**Description of the task**
The result should be every line of the listing that holds the word "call".

[Dataset content — start]

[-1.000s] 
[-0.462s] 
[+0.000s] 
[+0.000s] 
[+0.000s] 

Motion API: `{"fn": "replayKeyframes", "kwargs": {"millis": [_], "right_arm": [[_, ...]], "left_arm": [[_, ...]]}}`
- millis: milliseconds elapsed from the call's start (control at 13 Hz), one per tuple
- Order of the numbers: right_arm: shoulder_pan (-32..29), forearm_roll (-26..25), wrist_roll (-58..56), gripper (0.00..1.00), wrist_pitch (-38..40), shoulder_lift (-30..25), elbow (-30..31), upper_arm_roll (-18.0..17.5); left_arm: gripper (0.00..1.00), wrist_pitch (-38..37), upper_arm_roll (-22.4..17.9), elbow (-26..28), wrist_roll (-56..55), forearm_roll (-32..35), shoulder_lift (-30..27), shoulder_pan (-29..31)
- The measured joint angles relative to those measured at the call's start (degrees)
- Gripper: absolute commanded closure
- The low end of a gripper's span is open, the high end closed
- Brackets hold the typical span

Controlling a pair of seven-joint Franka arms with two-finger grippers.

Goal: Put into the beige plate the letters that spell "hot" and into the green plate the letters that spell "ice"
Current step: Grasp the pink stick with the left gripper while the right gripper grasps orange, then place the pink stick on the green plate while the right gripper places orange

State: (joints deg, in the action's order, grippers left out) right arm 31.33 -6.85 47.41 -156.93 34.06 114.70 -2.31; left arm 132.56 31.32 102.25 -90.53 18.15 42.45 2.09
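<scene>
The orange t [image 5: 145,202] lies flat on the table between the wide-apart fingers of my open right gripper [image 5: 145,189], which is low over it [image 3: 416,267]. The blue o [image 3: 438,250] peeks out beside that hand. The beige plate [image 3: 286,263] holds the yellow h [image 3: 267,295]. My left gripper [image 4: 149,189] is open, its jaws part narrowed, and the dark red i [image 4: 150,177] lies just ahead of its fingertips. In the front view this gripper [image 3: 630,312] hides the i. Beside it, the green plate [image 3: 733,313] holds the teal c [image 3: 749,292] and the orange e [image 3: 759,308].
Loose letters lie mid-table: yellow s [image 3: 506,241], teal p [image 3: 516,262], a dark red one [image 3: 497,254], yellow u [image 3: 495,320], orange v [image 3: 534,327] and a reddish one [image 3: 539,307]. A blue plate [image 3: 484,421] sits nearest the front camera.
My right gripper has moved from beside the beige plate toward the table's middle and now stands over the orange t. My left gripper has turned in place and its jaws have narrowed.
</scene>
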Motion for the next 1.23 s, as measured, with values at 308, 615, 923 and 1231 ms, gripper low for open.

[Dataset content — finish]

**Exercise result**
- millis: milliseconds elapsed from the call's start (control at 13 Hz), one per tuple
- The measured joint angles relative to those measured at the call's start (degrees)

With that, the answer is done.